For someone interested in working on a really fun and rewarding hobby project a WM is a great one to look into since there are so many resources starting from really small implementations:
- https://github.com/mackstann/tinywm
- https://github.com/venam/2bwm
- https://github.com/dylanaraps/sowm
- https://github.com/dcat/swm
- https://github.com/JLErvin/berry
Which are great at introducing the concepts and allowing you to grok the required libraries.
There are also a bunch of more full featured window managers which will introduce you to more advanced topics:
- https://github.com/baskerville/bspwm
- https://github.com/herbstluftwm/herbstluftwm
- https://www.nongnu.org/ratpoison/
- https://github.com/conformal/spectrwm
Gradually as you get more familiar with the ecosystem a few questions will come up:
Should I use X11 or XCB? - I personally used XCB and didn't find it too difficult to interface with, and there are a large number of implementations which use it (2bwm, bspwm, ratpoison, etc) so you shouldn't have an issue with learning more about it. But the documentation is pretty limited.

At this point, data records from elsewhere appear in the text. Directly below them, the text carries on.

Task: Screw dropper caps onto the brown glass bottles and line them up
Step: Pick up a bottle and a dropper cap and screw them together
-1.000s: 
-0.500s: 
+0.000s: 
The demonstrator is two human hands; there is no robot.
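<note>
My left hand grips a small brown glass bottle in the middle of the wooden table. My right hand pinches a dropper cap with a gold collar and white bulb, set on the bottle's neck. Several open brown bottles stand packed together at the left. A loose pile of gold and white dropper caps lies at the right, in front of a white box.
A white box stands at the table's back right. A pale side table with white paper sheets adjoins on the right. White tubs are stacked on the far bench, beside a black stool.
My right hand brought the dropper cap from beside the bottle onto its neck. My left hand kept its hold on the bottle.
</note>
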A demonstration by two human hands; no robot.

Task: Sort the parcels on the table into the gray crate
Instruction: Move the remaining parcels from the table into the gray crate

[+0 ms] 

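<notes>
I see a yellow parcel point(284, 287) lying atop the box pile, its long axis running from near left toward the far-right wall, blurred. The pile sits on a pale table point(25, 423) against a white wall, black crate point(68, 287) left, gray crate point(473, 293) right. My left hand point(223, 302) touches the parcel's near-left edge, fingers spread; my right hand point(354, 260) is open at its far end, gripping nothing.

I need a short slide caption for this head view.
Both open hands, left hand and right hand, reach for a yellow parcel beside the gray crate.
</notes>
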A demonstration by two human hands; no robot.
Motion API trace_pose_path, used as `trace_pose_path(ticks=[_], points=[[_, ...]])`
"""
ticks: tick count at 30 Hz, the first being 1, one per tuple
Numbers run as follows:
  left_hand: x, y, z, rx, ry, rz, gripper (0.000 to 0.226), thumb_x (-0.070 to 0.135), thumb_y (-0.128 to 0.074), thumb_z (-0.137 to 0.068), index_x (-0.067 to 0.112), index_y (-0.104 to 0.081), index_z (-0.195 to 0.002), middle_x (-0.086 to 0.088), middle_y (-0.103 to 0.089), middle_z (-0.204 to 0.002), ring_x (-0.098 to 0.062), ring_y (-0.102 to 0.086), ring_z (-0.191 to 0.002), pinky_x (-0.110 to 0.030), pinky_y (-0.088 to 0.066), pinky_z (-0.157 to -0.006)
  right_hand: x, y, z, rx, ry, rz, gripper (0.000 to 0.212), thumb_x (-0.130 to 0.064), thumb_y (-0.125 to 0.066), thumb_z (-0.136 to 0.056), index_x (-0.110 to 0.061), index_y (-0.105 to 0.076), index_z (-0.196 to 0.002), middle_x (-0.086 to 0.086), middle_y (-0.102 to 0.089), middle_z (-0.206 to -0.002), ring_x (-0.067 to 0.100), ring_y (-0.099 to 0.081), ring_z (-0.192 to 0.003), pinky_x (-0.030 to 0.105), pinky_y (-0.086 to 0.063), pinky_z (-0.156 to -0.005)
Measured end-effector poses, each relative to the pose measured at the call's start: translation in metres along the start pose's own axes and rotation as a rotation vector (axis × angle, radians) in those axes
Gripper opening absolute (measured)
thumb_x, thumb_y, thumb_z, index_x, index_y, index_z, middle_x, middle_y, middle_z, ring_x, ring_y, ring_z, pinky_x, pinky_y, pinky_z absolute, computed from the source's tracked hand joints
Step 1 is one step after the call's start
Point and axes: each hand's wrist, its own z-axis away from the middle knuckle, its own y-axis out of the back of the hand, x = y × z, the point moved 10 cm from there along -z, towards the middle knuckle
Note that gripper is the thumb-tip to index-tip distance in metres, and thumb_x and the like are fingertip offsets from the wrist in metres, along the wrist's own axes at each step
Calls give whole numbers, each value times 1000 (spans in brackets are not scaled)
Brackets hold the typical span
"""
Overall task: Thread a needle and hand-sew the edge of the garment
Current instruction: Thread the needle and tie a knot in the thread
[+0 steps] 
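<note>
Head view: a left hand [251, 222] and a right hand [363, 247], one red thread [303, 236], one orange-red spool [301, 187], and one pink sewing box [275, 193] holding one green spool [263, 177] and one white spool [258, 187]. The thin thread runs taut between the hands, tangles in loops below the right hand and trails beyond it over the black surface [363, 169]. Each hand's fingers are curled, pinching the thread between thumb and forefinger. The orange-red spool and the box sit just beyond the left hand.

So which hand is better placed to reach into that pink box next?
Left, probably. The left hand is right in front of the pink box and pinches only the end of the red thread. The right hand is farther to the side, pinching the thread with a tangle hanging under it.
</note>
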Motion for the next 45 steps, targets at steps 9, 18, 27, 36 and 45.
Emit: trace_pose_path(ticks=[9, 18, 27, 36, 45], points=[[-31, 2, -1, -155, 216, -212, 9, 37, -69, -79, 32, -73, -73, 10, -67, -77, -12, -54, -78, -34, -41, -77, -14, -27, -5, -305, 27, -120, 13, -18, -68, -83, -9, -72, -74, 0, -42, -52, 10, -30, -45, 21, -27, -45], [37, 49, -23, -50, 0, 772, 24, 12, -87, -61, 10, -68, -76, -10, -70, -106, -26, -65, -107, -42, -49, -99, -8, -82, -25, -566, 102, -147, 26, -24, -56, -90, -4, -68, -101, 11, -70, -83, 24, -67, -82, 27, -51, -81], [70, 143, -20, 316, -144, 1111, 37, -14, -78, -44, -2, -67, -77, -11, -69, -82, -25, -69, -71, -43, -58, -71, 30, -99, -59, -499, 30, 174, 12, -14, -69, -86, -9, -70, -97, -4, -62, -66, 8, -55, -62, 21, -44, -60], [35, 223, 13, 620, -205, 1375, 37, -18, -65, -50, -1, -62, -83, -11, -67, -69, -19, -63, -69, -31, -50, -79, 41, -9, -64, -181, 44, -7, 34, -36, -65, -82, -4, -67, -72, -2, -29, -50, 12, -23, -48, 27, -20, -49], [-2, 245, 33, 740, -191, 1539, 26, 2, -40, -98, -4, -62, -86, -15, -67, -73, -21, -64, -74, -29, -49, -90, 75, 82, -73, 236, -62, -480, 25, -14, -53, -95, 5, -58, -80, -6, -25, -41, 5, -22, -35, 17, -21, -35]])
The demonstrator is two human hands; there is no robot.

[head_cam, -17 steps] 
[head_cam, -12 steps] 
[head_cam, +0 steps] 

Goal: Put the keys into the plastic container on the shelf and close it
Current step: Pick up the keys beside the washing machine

If you are just wanting to write a toy WM than X11 is perfectly fine.
X or Wayland? - If you're wanting to write your first WM as a hobby project than I would recommend X over wayland just due to the much larger amount of reference material and documentation. You will have a much easier time getting your feet wet. Ignore the comments about X dying as it doesn't really matter for a hobby project, since the whole point is to have fun.